- [Your task]: Every line from the beginning of the data through the line containing "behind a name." should be reproduced exactly, and no further lines should be output.

- [Supplied material]:
################
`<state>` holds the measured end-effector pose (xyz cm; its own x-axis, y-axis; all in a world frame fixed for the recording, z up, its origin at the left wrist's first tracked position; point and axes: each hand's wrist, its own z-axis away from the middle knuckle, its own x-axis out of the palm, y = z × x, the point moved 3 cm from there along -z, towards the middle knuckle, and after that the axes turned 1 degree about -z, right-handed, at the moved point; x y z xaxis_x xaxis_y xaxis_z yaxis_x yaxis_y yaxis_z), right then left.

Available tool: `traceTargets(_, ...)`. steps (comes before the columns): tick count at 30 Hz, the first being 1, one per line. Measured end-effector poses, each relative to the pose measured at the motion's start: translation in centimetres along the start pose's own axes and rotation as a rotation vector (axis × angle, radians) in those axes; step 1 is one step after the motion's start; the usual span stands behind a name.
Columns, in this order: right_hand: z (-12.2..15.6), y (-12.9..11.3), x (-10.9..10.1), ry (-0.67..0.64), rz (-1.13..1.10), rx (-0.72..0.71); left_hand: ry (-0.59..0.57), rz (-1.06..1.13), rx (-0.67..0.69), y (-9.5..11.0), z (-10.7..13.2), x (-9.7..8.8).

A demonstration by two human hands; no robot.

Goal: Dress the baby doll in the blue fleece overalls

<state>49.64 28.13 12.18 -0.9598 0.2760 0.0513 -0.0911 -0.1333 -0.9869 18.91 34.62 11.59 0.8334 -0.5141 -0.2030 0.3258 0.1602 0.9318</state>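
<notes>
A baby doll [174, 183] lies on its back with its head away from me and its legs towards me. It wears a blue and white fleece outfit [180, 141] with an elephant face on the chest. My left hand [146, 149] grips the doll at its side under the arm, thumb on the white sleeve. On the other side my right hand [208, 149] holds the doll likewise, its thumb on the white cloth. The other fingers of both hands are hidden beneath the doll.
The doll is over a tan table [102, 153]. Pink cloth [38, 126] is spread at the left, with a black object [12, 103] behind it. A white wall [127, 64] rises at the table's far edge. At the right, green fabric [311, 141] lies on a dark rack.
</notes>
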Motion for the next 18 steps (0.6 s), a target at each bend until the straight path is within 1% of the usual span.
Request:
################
- [Answer area]:
`<state>` holds the measured end-effector pose (xyz cm; its own x-axis, y-axis; all in a world frame fixed for the recording, z up, its origin at the left wrist's first tracked position; point and axes: each hand's wrist, its own z-axis away from the middle knuckle, its own x-axis out of the palm, y = z × x, the point moved 3 cm from there along -z, towards the middle knuckle, and after that the axes turned 1 degree about -z, right-handed, at the moved point; x y z xaxis_x xaxis_y xaxis_z yaxis_x yaxis_y yaxis_z), right then left.

Available tool: `traceTargets(_, ...)`. steps (comes before the columns): tick count at 30 Hz, the first being 1, one per line. Measured end-effector poses, each relative to the pose measured at the motion's start: translation in centimetres along the start pose's own axes and rotation as a rotation vector (axis × angle, radians) in those axes; step 1 is one step after the motion's start; the usual span stands behind a name.

That finishes the exercise, with nothing more to add.